> **Work to complete**: Repeat the listing exactly. The images do not belong in the copy.

> **Data block**:
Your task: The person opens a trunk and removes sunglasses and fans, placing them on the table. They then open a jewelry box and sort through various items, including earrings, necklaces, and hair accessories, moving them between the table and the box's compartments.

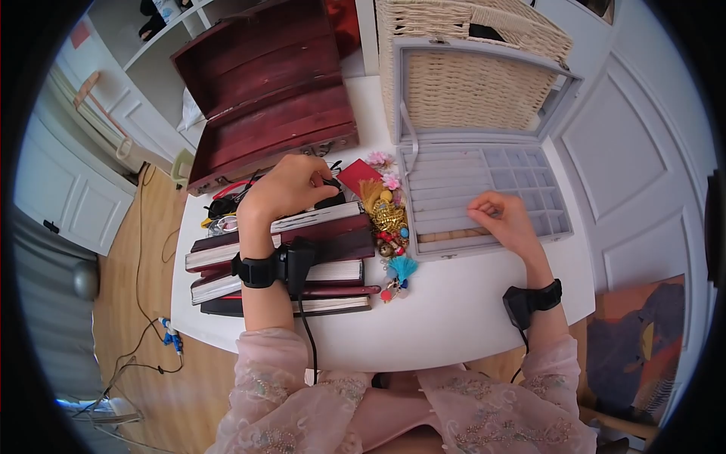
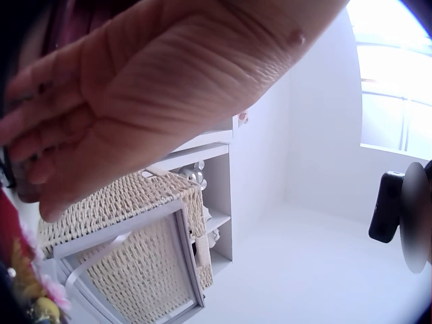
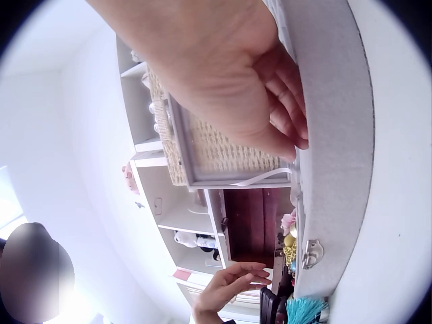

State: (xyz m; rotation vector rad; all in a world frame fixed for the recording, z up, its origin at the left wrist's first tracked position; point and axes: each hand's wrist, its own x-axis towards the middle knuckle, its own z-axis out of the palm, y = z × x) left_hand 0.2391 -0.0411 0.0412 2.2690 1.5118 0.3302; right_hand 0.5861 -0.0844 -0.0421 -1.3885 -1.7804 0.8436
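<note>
My left hand [image 1: 283, 189] reaches over the books [image 1: 333, 227] toward small black items [image 1: 331, 198] beside the red case; its fingers are loosely bent, and no held thing shows. In the right wrist view that left hand [image 3: 229, 290] has its fingers apart. The grey jewellery box [image 1: 446, 181] lies with its lid up, padded rolls on the left and small compartments on the right. Over its front part is my right hand [image 1: 505, 221], thumb and fingertips close together, low at the rolls; whether they pinch something small is hidden. A brownish strip [image 1: 454, 236] fills the front roll.
Gold, red and turquoise trinkets [image 1: 389, 219] with tassels lie between books and box, near a red card [image 1: 359, 178] and pink flowers. An open dark red case [image 1: 276, 129] stands at the back left, a woven basket [image 1: 484, 91] behind the lid. Cables cross the floor.
</note>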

> **Answer to this exercise**:
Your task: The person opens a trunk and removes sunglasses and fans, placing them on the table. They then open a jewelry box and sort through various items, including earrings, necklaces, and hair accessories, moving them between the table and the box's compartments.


State: (xyz m; rotation vector rad; all in a world frame fixed for the recording, z up, its origin at the left wrist's first tracked position; point and axes: each hand's wrist, its own x-axis towards the middle knuckle, its own z-axis out of the palm, y = z × x) left_hand 0.2391 -0.0411 0.0412 2.2690 1.5118 0.3302; right_hand 0.5861 -0.0844 -0.0421 -1.3885 -1.7804 0.8436
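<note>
My left hand [image 1: 283, 189] reaches over the books [image 1: 333, 227] toward small black items [image 1: 331, 198] beside the red case; its fingers are loosely bent, and no held thing shows. In the right wrist view that left hand [image 3: 229, 290] has its fingers apart. The grey jewellery box [image 1: 446, 181] lies with its lid up, padded rolls on the left and small compartments on the right. Over its front part is my right hand [image 1: 505, 221], thumb and fingertips close together, low at the rolls; whether they pinch something small is hidden. A brownish strip [image 1: 454, 236] fills the front roll.
Gold, red and turquoise trinkets [image 1: 389, 219] with tassels lie between books and box, near a red card [image 1: 359, 178] and pink flowers. An open dark red case [image 1: 276, 129] stands at the back left, a woven basket [image 1: 484, 91] behind the lid. Cables cross the floor.
</note>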

No more work remains on this exercise.